As diferenças entre os dois momentos, com 11 anos de distância entre ambos, foram muitas. Em 1991, a ONU já tinha autorizado a ação militar; a votação no Senado se deu quatro dias antes do fim do prazo-limite internacional para o início da guerra. Em 2002, o governo Bush ainda aguardava o apoio da ONU, e o voto do Senado era visto como alavanca de influência. Enquanto isso, os ataques de 11 de setembro de 2001 tinham mudado muita coisa no pensamento americano, como disse Kerry antes de dar seu voto.
Para Kerry, pessoalmente, porém, a mudança mais importante pode muito bem ter sido que, em 2002, ele já tinha decidido concorrer à Presidência, ele próprio, mesmo que ainda não tivesse declarado publicamente sua intenção. Ele estava encarando o poder presidencial e seu próprio histórico de duas décadas como "senador liberal de Massachusetts", como diz Bush, de maneira nova e mais defensiva. A votação aconteceu duas semanas antes das eleições da metade do mandato presidencial, e a Casa Branca estava contente com a oportunidade de fazer senadores democratas declararem suas posições -e colocá-los em situação difícil.
O que acabou acontecendo é que Kerry vem passando boa parte de sua campanha atual defendendo sua escolha em ambas as votações: tanto contra a autorização do uso da força em uma guerra que acabou sendo breve e bem vista, quanto a favor da autorização de outra guerra que vem sendo muito mais longa e divisória.

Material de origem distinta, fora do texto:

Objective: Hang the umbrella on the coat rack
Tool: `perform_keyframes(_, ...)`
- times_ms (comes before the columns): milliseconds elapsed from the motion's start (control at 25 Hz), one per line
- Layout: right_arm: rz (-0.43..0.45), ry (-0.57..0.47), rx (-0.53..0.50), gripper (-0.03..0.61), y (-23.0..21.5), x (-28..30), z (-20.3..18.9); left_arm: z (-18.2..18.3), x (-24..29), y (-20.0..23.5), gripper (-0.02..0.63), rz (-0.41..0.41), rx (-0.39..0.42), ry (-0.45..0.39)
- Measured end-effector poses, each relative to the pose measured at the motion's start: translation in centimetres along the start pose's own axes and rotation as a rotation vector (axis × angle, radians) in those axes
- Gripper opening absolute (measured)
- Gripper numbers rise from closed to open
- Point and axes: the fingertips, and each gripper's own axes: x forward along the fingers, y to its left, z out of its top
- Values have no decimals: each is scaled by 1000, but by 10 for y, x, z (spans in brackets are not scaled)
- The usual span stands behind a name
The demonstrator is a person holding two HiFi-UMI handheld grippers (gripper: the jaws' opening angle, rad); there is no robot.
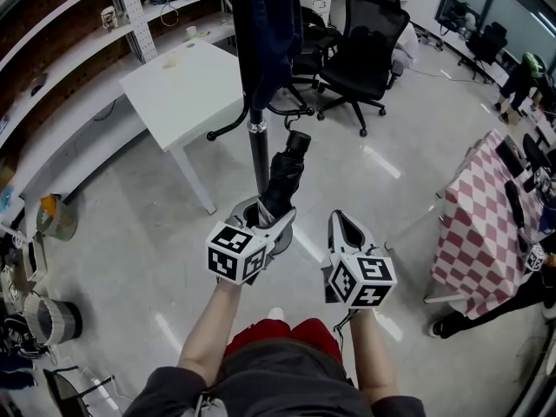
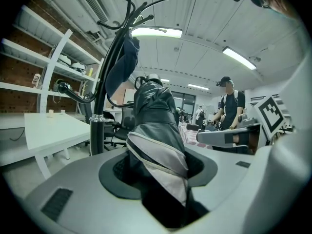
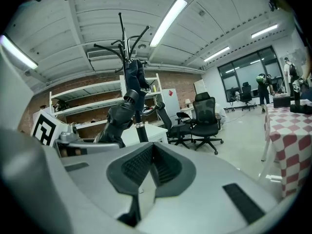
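Observation:
A folded black umbrella [image 1: 283, 179] with grey trim juts forward and up out of my left gripper [image 1: 268, 219], which is shut on its lower part; in the left gripper view the umbrella [image 2: 153, 126] fills the space between the jaws. Just past it stands the black coat rack [image 1: 258, 159], with a dark garment [image 1: 269, 33] draped over its top hooks [image 2: 131, 13]. My right gripper [image 1: 346, 225] hangs level beside the left one, shut and empty, its pads [image 3: 139, 165] pressed together. From the right gripper view the umbrella [image 3: 119, 118] leans toward the coat rack [image 3: 127, 48].
A white table [image 1: 187, 81] stands left of the rack, with wall shelves [image 1: 52, 102] behind it. Black office chairs [image 1: 360, 42] are behind the rack. A table with a red-checked cloth [image 1: 486, 224] is at the right. A person [image 2: 229, 106] stands farther off.

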Motion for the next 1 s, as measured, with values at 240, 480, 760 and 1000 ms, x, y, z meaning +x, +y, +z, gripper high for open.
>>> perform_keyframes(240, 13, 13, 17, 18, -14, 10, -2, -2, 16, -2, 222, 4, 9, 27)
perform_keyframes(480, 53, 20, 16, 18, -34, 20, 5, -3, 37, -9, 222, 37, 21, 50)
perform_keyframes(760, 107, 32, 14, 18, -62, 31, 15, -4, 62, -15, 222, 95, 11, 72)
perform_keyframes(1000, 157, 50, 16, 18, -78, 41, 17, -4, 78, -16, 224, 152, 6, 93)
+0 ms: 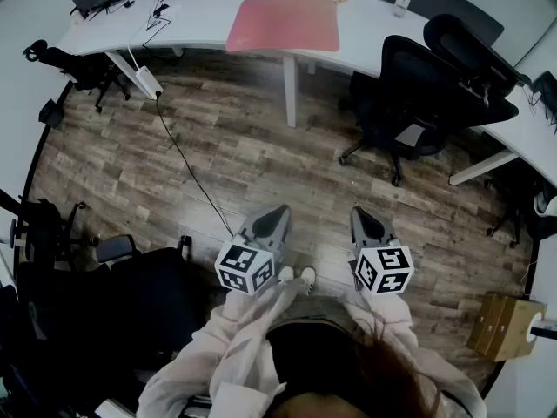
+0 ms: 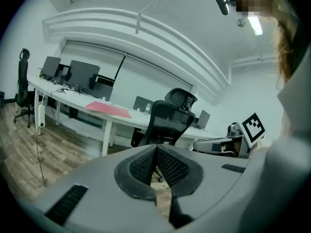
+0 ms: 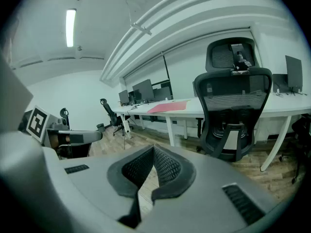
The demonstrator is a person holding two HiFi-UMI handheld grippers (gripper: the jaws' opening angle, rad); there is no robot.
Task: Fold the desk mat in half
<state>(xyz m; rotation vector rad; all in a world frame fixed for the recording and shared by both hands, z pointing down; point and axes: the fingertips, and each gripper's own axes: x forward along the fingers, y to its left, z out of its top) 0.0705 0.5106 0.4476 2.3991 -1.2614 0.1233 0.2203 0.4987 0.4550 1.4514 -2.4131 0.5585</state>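
Left tool (image 1: pixel 280 210), right tool (image 1: pixel 361 212) closed, empty; desk mat (image 1: pixel 284 24) far ahead on bench (image 1: pixel 196 20). Risk: tripping on cable (image 1: pixel 187 168) ahead-left.

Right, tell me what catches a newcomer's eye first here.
The pink desk mat lies flat and unfolded on the curved white desk, at the head view's top. Nearer, the left gripper and right gripper hang shut and empty over the wooden floor, well short of the desk. A black chair stands at the desk.
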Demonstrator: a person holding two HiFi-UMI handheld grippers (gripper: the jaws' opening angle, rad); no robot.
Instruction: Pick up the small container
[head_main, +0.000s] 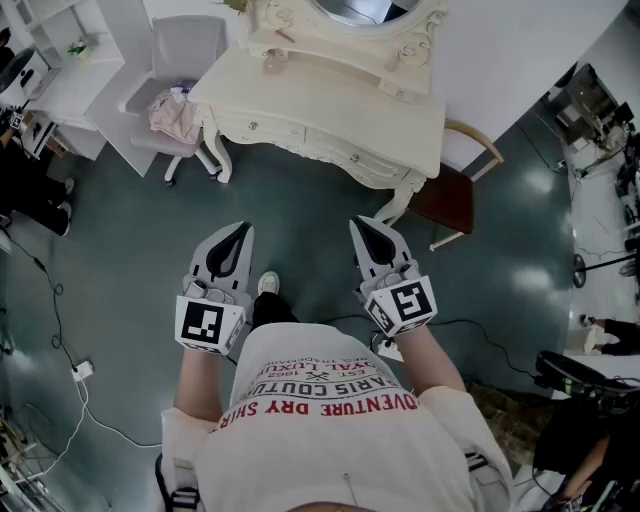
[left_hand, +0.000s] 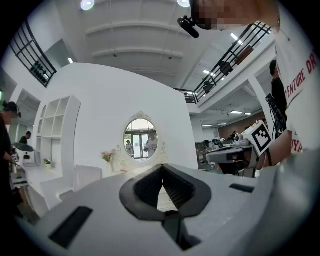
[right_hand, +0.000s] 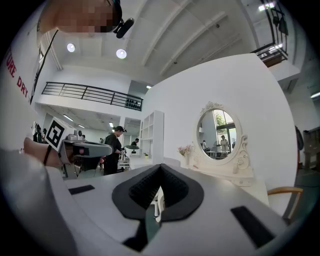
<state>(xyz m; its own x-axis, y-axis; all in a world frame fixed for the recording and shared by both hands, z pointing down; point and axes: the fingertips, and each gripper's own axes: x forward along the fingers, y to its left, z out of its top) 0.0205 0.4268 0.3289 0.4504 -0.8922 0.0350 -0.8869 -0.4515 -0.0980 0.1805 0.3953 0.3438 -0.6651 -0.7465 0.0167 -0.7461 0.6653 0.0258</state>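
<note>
From the head view, I have both tools held low in front of my body over bare floor. The left gripper (head_main: 240, 232) and the right gripper (head_main: 361, 227) both point toward the one cream dressing table (head_main: 330, 115). On its top sits a small pale round item that I take for the small container (head_main: 272, 62). It is well ahead of both sets of fingers and nearer the left one's line, and I cannot tell what it holds. There are two chairs: a grey chair (head_main: 190, 50) at the table's left with a pink cloth (head_main: 176, 116) on its seat, and a wooden chair (head_main: 455, 190) at its right.

In the left gripper view, the dark pads are clenched tip to tip with nothing between them. Beyond them stands one oval mirror (left_hand: 140, 132), with flowers (left_hand: 108, 156) beside it. The container is too small to pick out here.

In the right gripper view, the pads also meet at the tips and are empty. The same mirror and flowers are ahead.
</note>
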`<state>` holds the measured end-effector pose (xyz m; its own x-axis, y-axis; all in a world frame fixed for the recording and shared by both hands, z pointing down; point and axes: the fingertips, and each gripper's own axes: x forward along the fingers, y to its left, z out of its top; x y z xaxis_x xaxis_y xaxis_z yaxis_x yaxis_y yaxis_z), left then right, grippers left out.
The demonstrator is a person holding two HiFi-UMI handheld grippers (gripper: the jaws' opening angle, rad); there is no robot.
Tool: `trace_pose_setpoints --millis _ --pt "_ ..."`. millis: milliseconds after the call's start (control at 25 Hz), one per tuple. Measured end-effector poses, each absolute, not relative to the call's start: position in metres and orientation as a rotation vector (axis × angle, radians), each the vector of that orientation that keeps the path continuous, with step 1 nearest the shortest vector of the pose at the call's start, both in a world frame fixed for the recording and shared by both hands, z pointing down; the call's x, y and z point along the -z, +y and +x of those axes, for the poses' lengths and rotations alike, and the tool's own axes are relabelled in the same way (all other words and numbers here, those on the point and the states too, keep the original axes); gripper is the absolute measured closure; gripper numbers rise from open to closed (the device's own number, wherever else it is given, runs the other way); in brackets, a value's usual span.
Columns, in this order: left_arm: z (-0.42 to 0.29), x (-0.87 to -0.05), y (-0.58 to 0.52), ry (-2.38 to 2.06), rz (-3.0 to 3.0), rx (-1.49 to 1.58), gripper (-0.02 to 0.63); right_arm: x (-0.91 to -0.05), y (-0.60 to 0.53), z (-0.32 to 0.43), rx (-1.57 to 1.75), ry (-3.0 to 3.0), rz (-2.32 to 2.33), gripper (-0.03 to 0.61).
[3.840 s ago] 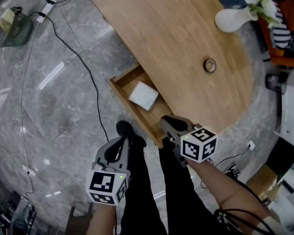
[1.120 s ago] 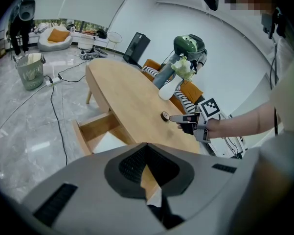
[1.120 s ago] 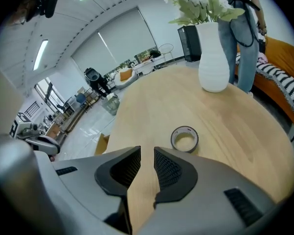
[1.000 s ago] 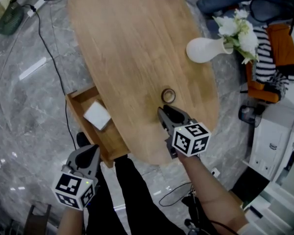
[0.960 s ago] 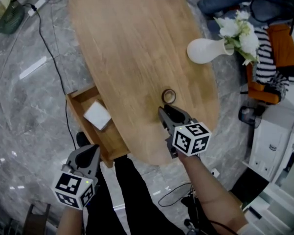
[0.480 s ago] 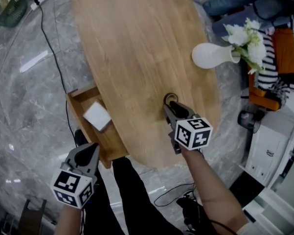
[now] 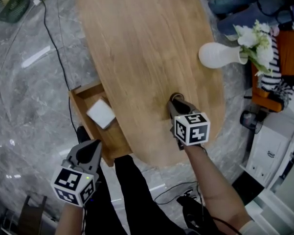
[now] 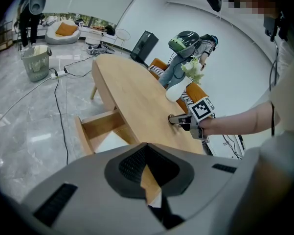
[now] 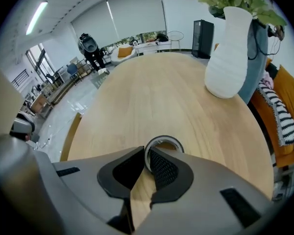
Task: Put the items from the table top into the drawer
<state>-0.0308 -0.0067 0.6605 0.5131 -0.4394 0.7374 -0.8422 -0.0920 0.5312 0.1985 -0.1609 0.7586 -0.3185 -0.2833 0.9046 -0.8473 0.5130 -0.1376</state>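
A small dark tape-like ring [image 9: 164, 142] lies on the oval wooden table [image 7: 137, 43], near its right side. My right gripper [image 9: 144, 154] points steeply down at it with one jaw inside the ring and one outside. The jaws have just been closing and now pinch the ring's near wall. From the head view the gripper [image 7: 175, 100] hides most of the ring. The drawer [image 7: 81, 107] stands open at the table's left, with a white square item [image 7: 101, 113] inside. My left gripper [image 7: 90, 149] hangs shut and empty below the drawer's front corner.
A white vase [image 7: 217, 55] with flowers stands on the table's right edge, beyond the ring. Black cables [image 7: 58, 58] run over the grey floor to the left. An orange chair [image 7: 279, 48] with striped cloth is at the right. The person's dark legs [image 7: 132, 195] stand beside the drawer.
The right gripper moved forward and down onto the ring, and its jaws closed round the ring's wall. The left gripper stayed about where it was.
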Motion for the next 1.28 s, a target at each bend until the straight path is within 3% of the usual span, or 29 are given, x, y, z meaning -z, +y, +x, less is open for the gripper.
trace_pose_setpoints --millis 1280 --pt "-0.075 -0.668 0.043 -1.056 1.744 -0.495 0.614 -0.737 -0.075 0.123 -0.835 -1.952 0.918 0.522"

Toda a carreira de Kerry no Senado tem sido igualmente complicada. Enquanto o "The National Journal" classificou Kerry como o membro mais liberal do Senado, baseado nos votos que deu em 2003, seu histórico de votos e de discursos proferidos em toda sua carreira é mais eclético e menos previsível do que essa classificação pode parecer indicar.